Even in this mature and declining industry, these competitive advantages allow newspaper publishers to generate impressive results. Many regularly produce operating margins of 20% to 30% and free cash-flow margins in the teens. Many have returns on invested capital greater than our estimate of their cost of capital, a true measure of economic profitability. Quite a few companies would be envious of such results, and these kinds of results are what led to investments in newspapers by legendary investor Warren Buffett.

Creating Shareholder Value
The last few years have been tough for newspaper publishers' stock prices. Circulation overstatement issues at a few companies and concern about the Internet have weighed on the entire industry.

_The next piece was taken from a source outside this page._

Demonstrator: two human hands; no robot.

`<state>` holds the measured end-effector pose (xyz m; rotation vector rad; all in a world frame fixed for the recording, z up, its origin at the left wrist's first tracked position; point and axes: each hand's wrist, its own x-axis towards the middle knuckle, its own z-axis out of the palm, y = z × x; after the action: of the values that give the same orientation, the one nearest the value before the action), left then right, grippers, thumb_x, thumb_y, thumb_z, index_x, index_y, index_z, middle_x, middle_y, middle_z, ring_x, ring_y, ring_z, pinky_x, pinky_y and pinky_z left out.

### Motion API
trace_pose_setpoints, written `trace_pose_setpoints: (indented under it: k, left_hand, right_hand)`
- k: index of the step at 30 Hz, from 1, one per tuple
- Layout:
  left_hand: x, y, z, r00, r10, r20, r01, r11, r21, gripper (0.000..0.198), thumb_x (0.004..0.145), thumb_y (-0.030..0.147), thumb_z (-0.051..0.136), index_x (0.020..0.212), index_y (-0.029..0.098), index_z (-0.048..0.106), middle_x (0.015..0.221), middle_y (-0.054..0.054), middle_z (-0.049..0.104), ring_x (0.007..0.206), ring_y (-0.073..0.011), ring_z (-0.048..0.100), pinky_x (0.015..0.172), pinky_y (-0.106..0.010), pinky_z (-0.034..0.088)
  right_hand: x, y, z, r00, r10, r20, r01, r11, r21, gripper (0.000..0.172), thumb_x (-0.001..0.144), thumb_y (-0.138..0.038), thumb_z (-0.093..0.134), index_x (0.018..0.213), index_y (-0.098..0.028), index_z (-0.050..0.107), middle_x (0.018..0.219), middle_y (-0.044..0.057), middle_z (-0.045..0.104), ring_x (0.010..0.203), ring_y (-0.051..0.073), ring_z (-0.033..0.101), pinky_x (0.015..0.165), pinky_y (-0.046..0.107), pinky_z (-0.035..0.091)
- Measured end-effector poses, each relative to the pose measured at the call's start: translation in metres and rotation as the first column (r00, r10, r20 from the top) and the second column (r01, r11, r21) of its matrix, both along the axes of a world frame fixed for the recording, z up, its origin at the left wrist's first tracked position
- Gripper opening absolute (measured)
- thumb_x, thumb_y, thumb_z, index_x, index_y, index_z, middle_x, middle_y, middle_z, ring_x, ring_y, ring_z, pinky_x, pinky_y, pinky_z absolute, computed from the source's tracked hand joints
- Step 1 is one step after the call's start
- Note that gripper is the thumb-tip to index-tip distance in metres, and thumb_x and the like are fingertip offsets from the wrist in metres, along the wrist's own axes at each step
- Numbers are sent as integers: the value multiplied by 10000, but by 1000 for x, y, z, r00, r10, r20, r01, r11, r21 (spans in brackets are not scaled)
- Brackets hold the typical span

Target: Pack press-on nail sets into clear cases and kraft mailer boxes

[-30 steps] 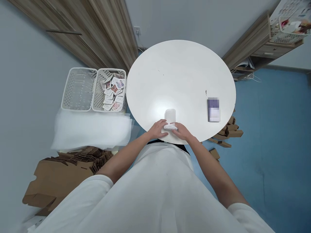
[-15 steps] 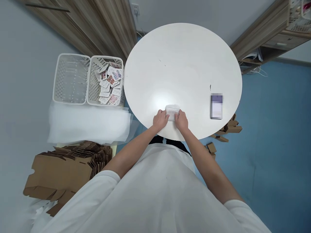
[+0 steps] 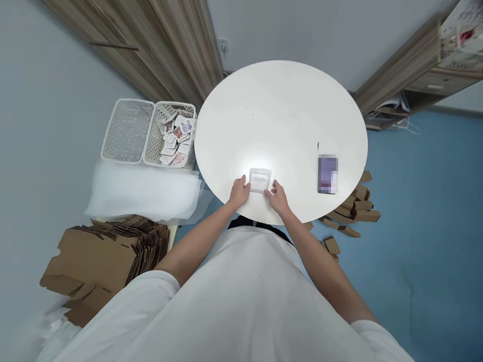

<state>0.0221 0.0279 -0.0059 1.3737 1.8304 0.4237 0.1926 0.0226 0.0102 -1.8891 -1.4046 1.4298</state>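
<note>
A small white wrapped packet (image 3: 260, 179), roughly square, lies near the front edge of the round white table (image 3: 281, 105). At its left side is my left hand (image 3: 239, 192), thumb and fingers apart, the thumb at the packet's edge. My right hand (image 3: 279, 197) is at the lower right corner, its thumb close to or touching the packet. The right index finger stands away from the packet. Neither hand is closed round it. What is inside the wrapping cannot be made out.
A phone-like object (image 3: 327, 174), blurred, lies on the table's right. To the left, one white basket (image 3: 151, 146) holds printed cards; another (image 3: 109, 138) holds clear plastic pieces. Below them are translucent sheets (image 3: 143, 188) and flattened cardboard boxes (image 3: 98, 256). Small cardboard boxes (image 3: 362, 206) lie on the floor.
Both hands have loosened from the packet, and the right fingers have moved off its side. The packet now lies more exposed. The whole view has shifted slightly.
</note>
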Motion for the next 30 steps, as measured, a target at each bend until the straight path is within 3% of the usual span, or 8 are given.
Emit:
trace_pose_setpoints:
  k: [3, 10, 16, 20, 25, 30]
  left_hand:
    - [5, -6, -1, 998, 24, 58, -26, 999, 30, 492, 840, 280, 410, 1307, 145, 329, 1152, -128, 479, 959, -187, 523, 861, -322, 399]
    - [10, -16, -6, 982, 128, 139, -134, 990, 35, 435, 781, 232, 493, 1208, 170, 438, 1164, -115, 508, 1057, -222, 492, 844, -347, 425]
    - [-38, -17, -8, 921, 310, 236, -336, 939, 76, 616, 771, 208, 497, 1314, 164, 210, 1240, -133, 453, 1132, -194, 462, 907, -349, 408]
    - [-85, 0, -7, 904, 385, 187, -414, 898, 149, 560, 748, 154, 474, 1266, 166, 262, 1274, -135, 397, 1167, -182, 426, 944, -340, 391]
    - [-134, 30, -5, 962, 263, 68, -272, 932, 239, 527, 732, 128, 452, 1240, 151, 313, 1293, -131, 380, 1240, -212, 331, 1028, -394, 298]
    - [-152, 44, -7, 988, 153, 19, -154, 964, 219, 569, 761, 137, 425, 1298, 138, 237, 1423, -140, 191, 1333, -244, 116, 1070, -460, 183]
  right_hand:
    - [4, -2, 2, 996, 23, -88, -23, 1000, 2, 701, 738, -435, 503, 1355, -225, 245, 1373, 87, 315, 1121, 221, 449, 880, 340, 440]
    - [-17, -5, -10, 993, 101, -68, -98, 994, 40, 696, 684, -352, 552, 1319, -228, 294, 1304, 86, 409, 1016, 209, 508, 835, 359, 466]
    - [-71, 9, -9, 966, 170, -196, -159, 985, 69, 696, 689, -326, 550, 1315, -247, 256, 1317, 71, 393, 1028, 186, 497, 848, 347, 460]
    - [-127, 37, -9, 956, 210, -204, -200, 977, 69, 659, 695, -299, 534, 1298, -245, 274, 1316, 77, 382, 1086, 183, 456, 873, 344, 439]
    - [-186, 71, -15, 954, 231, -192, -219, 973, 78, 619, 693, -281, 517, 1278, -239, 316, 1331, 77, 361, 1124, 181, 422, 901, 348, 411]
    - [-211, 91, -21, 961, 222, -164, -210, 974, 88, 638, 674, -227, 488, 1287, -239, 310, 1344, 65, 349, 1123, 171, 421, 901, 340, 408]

We think the market has overreacted on some of them--it's not recognizing their full value. Based on some recent activity, others agree with us. On Aug. 12,  Knight Ridder  began implementing the stock buyback program that its board authorized in July; Knight Ridder's stock price finished up more than 5%--a big jump for a newspaper company. Earlier this week, the New York Post ran an article indicating that members of  Dow Jones'  (publisher of The Wall Street Journal, among other papers) controlling family, the Bancrofts, were looking to sell the company, hoping to get a premium on its lagging stock price. We've heard that story before, but while that remains a rumor as of the date of this piece, Dow Jones' stock price rocketed up more than 11% on the thought that someone would buy the company because of its currently cheap price. And back in January,  Lee Enterprises (LEE) bought Pulitzer for a juicy premium of more than 20% over our fair value estimate. As management teams of other newspaper publishers see the results that some of these decisions have had, we think they'll be inclined to follow suit in some fashion.

We think this is a great time to take a look at some of these high-quality, undervalued companies that may provide you with some attractive returns. In our opinion, these three especially hold untapped value at their current prices:  The New York Times Company (NYT),  Tribune Company  and  Washington Post Company (WPO).